Report how many lines below include the string "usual". Please keep the reply to that number.

- [Supplied material]
-------------------------

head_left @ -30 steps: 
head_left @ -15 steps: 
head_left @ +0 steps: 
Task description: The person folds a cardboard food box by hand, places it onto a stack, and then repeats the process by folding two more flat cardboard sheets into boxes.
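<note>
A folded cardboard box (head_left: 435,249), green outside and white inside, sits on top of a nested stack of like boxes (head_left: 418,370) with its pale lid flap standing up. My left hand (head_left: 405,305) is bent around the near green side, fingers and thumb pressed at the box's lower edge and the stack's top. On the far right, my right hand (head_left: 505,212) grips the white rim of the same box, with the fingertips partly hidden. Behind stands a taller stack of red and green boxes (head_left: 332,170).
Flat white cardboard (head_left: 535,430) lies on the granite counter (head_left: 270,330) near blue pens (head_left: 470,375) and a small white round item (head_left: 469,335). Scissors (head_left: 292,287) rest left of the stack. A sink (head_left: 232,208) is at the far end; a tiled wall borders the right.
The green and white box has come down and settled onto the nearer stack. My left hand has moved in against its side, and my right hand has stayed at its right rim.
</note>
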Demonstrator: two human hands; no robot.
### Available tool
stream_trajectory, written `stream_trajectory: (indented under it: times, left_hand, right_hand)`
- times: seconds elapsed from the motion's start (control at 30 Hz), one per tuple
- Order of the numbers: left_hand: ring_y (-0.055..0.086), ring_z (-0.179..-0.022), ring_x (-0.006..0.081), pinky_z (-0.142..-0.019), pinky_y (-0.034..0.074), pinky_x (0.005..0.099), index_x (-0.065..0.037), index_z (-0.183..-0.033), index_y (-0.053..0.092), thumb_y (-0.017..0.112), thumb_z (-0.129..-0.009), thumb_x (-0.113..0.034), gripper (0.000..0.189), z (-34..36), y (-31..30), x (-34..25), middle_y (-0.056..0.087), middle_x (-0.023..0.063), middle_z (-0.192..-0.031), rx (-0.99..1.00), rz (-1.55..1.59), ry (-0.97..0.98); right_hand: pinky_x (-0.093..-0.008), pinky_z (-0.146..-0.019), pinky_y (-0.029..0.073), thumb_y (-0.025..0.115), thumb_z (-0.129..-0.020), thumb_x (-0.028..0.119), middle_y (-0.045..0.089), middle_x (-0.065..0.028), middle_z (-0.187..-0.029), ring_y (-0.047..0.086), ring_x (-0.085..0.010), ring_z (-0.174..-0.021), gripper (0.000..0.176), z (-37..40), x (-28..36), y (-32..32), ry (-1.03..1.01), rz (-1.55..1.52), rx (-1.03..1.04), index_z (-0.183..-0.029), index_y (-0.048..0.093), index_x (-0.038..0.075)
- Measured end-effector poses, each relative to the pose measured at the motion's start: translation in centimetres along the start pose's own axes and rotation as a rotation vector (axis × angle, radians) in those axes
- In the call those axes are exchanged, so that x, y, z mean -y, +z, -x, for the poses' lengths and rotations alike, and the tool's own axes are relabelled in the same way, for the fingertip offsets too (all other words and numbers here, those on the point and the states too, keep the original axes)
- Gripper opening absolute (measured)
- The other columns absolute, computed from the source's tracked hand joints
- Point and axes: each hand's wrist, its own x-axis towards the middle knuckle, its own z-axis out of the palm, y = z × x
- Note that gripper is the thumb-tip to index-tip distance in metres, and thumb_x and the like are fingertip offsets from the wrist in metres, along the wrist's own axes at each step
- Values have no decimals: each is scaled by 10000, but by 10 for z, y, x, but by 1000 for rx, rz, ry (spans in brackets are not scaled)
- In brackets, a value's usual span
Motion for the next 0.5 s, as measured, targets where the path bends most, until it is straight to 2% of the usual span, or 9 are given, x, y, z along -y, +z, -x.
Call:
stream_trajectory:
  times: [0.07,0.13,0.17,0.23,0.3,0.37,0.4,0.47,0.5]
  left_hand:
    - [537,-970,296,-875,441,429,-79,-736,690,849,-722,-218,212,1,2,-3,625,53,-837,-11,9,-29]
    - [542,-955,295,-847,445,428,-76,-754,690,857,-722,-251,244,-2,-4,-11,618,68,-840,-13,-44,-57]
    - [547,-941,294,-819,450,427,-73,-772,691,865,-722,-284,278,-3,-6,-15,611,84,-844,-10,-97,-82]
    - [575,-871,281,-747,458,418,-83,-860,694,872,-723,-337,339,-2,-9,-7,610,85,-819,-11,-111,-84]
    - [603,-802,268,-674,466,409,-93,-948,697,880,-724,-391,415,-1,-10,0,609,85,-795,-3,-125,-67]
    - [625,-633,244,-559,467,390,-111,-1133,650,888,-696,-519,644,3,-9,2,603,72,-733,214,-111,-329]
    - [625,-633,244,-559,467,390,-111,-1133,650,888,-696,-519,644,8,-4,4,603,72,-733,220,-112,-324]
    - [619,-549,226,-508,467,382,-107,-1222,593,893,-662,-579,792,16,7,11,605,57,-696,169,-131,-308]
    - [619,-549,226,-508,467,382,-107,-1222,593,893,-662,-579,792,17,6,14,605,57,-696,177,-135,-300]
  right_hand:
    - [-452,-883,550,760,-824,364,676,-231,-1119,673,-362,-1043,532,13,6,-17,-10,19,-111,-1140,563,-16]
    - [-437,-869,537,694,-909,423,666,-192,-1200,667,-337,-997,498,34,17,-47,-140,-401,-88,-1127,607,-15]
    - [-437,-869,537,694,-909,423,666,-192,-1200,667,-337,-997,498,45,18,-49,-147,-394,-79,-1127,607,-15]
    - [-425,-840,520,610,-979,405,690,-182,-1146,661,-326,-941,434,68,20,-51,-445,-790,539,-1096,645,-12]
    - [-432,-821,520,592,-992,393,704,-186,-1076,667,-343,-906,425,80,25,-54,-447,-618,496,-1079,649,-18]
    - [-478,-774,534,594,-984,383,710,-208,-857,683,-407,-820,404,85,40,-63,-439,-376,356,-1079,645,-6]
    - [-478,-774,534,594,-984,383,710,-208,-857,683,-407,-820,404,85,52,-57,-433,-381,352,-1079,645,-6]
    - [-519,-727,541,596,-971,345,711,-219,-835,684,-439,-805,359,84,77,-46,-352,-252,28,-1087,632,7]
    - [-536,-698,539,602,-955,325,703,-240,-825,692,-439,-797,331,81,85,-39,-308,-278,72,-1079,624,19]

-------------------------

- [Task solution] 2